Présidentielle américaine : premier débat Biden-Trump, place au choc

Le président sortant et son rival démocrate s’affrontent ce mardi dans le premier des trois débats télévisés, avant le scrutin du 3 novembre. Mis en difficulté avec les révélations fracassantes sur ses impôts, le Républicain doit repasser à l’offensive.

 Joe Biden fera valoir la transparence alors que le New York Times a révélé que Donald Trump n’a quasiment pas payé d’impôt fédéral sur le revenu ces dix dernières années.
Joe Biden fera valoir la transparence alors que le New York Times a révélé que Donald Trump n’a quasiment pas payé d’impôt fédéral sur le revenu ces dix dernières années. AFP/Jim Watson/Brendan Smialowski

A quelques heures du premier débat télévisé ce mardi entre les deux finalistes en lice pour la Maison Blanche, les révélations du New York Times risquent d'écorner un peu plus l'image de Donald Trump. Non seulement le président n'a quasiment pas payé d'impôt fédéral sur le revenu ces dix dernières années – 750 dollars l'année de son élection en 2016, une aumône –, défiscalisé ses résidences privées luxueuses et jusqu'à 70 000 dollars de frais de coiffeur, le milliardaire qui soigne sa réputation d'entrepreneur génial, se révèle en réalité un piètre gestionnaire, ultra-endetté qui plus est.

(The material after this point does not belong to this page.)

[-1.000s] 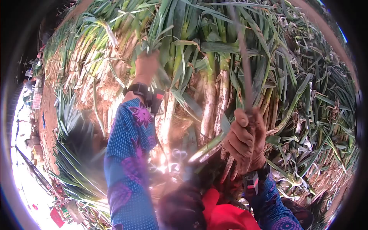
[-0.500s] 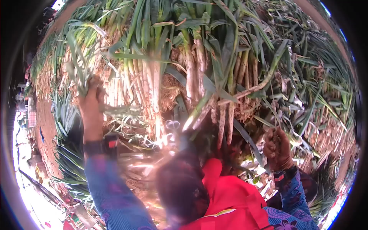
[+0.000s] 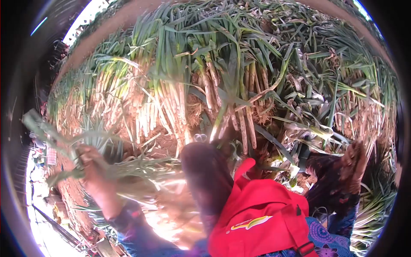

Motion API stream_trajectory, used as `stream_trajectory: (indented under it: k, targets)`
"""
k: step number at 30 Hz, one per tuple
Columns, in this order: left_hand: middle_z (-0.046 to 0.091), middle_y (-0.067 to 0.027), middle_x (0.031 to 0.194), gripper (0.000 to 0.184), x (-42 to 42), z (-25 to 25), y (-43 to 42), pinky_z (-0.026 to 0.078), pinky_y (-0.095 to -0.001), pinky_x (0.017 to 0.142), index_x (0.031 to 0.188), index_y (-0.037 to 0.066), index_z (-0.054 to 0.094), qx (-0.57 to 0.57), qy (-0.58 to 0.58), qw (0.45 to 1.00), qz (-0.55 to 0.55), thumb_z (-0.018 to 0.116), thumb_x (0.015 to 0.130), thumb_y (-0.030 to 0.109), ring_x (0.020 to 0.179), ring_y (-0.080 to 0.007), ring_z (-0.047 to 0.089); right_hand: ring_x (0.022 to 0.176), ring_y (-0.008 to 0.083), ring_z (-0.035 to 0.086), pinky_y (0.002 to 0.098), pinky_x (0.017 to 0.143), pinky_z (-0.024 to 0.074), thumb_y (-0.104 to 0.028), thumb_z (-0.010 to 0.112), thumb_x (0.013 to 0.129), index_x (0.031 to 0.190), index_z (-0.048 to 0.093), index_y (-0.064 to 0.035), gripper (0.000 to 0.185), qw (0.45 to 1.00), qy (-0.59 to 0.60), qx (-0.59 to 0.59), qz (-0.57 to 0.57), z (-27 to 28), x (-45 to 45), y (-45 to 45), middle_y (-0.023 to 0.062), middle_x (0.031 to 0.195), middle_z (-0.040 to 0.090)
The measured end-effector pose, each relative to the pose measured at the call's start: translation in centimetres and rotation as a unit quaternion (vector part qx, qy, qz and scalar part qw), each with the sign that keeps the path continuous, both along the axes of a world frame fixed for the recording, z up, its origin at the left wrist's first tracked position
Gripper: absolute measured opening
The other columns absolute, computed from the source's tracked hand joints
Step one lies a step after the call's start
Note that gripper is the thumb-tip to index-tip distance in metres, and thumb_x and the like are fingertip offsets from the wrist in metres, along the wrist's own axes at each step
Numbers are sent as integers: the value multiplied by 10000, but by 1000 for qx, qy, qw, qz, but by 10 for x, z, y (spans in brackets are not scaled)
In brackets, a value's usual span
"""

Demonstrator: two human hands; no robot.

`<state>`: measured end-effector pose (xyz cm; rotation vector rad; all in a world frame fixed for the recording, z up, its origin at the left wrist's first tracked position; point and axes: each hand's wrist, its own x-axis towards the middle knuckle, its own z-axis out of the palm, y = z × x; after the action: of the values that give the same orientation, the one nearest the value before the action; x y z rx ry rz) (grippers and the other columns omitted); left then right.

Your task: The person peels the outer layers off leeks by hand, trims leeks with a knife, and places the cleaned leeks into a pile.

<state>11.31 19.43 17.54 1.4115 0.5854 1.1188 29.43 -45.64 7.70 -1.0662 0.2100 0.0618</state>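
My left hand (image 3: 96, 171), blurred by motion, is closed around a few long green onions (image 3: 145, 168). Limp green leaves (image 3: 40, 124) stick out past it to the upper left. On the right side my right hand (image 3: 354, 165) is raised beside my dark-clad knee, its fingers stretched out, with nothing visible in them. In front of me stand bundled long green onions (image 3: 171, 98), white stems and roots down, leaves up.
A heap of loose leaves and peelings (image 3: 308, 98) lies right of centre. My knee (image 3: 203, 171) and a red apron (image 3: 257, 210) fill the lower middle. More green onions (image 3: 372, 214) lie at the lower right. Bare soil (image 3: 70, 188) shows on the left.
My left hand has come down and nearer with the green onions. My right hand has moved right, its fingers going from curled to stretched out. The camera view has shifted.
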Motion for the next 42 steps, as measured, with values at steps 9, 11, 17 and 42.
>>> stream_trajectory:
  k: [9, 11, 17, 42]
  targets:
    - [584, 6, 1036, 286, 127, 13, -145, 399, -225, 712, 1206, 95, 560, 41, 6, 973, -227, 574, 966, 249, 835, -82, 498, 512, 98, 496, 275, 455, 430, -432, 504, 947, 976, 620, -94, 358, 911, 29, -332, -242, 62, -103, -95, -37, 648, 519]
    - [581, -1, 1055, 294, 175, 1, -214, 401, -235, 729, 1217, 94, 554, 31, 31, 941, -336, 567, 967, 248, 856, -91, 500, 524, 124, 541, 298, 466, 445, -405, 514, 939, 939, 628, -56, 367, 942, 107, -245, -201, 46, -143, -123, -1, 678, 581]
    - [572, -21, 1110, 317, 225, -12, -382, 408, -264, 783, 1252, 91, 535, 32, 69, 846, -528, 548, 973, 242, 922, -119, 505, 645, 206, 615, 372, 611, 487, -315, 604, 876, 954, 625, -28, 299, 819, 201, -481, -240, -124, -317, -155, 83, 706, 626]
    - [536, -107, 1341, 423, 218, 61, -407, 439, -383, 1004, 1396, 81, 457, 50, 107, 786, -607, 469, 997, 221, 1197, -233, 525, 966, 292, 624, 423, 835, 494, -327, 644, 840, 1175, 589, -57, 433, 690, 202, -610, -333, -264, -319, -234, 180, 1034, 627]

VIDÉO. Etats-Unis : Trump n'a payé que 750 dollars d'impôts en 2016

Selon le journal (pro-démocrate), la plupart des affaires de Trump, de ses golfs à ses hôtels en passant par son empire immobilier, sont dans le rouge. « Fake news », « info bidon », a aussitôt rétorqué, comme à son habitude, le président républicain sortant.

A l'évidence, cela pèsera dans le débat. Face à lui, Joe Biden fera valoir la transparence, lui qui a publié sa feuille d'impôts ainsi que toutes ses notes quand il était étudiant. Le camp démocrate a multiplié les tweets (l'arme favorite de Trump) sur les impôts moyens d'un instituteur (7239 dollars) ou d'un infirmier (10 216 dollars), ressort un vieux message du président où celui-ci posait à côté d'un empilement de dossiers : les contrats, assurait-il, de transfert de ses affaires à ses enfants. Or la presse avait révélé par la suite qu'il s'agissait d'un tas de feuilles blanches pour la mise en scène !

« Pour chaque candidat, l'enjeu du débat est moins de décliner son programme que de convaincre les électeurs, notamment les 5 à 10 % d'indécis, de sa capacité à bien gérer le pays, dit Joe Smallhoover, membre du Comité national démocrate et ex-président de l'antenne du parti en France. Biden va insister sur sa stature d'homme décent, proche des gens, à l'opposé d'un Trump élitiste et autocrate. » Donald Trump, lui, va encore appuyer sur le côté « endormi » du « vieux Joe » (77 ans) présumé sénile : le républicain n'a-t-il pas demandé qu'un test antidopage soit pratiqué avant le débat?

L'erreur d'Hillary Clinton il y a quatre ans

Ces duels, très suivis par des Américains qui se cantonnent le reste du temps aux infos télévisées locales, peuvent-ils renverser la tendance ? Pas vraiment, bien des électeurs ayant déjà fait leur choix voire voté par correspondance. Mais un dérapage, une gaffe — la spécialité de Biden ! — peuvent jouer.

Présidentielle américaine : premier débat Biden-Trump, place au choc

Exemple ? En 2016, Hillary Clinton avait commis une erreur, se souvient Smallhoover : « Alors que les candidats sont censés rester sur leur tabouret pendant que l'autre parle, Trump s'était levé et rôdait derrière elle, raconte cet avocat. Elle est restée imperturbable, alors que si elle s'était retournée pour intimer à son rival de retourner à sa place, comme un gamin pris en faute, elle aurait peut-être pris un ascendant décisif dans la campagne. »

Si les sondages continuent d'accorder une avance au démocrate, rien n'est encore joué dans cette course présidentielle, sur fond de pandémie de Covid-19 et de grave crise économique.